> **Task description**
Wherever the word "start" occurs in the listing below, copy that whole line.

◆ ◆ ◆ ◆

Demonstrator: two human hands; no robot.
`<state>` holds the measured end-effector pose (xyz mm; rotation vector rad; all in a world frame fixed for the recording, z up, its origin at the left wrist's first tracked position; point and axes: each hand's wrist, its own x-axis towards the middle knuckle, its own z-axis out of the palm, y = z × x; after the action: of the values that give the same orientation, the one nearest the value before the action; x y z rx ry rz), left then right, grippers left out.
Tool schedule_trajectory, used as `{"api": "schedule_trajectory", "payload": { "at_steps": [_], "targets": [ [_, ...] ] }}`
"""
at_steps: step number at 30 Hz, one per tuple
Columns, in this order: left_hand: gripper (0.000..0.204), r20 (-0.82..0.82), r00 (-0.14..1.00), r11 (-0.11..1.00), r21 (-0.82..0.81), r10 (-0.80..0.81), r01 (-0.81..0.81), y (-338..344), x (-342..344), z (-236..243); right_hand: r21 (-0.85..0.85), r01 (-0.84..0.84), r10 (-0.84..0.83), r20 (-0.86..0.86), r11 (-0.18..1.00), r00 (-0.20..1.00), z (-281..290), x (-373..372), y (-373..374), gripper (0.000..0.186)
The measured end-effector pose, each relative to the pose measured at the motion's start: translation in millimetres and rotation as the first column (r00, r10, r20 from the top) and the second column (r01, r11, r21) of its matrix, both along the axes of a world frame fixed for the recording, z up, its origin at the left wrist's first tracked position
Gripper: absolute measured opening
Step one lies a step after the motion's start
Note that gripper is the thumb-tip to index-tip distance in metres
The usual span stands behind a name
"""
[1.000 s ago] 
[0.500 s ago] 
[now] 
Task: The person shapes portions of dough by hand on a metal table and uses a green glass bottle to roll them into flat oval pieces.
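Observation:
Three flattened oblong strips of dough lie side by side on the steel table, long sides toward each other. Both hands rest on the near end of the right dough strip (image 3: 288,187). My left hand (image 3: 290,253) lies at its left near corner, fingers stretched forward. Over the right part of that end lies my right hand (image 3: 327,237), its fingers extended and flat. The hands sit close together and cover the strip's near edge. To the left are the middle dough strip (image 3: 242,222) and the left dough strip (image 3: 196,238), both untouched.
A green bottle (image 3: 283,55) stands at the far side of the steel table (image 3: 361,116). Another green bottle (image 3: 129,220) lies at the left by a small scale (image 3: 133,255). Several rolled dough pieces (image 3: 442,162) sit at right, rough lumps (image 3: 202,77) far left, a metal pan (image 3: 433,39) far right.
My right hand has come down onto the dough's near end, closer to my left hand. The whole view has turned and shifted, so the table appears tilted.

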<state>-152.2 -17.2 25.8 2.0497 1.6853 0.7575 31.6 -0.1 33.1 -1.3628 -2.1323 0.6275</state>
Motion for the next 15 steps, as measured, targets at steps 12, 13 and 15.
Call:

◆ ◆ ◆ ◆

> **Output of the task**
The measured end-effector pose, each relative to the pose measured at the motion's start: translation in millimetres and rotation as the first column (r00, r10, r20 from the top) and the second column (r01, r11, r21) of its matrix, both along the axes of a world frame fixed for the recording, z up, its origin at the left wrist's first tracked position
Step one lies a step after the motion's start

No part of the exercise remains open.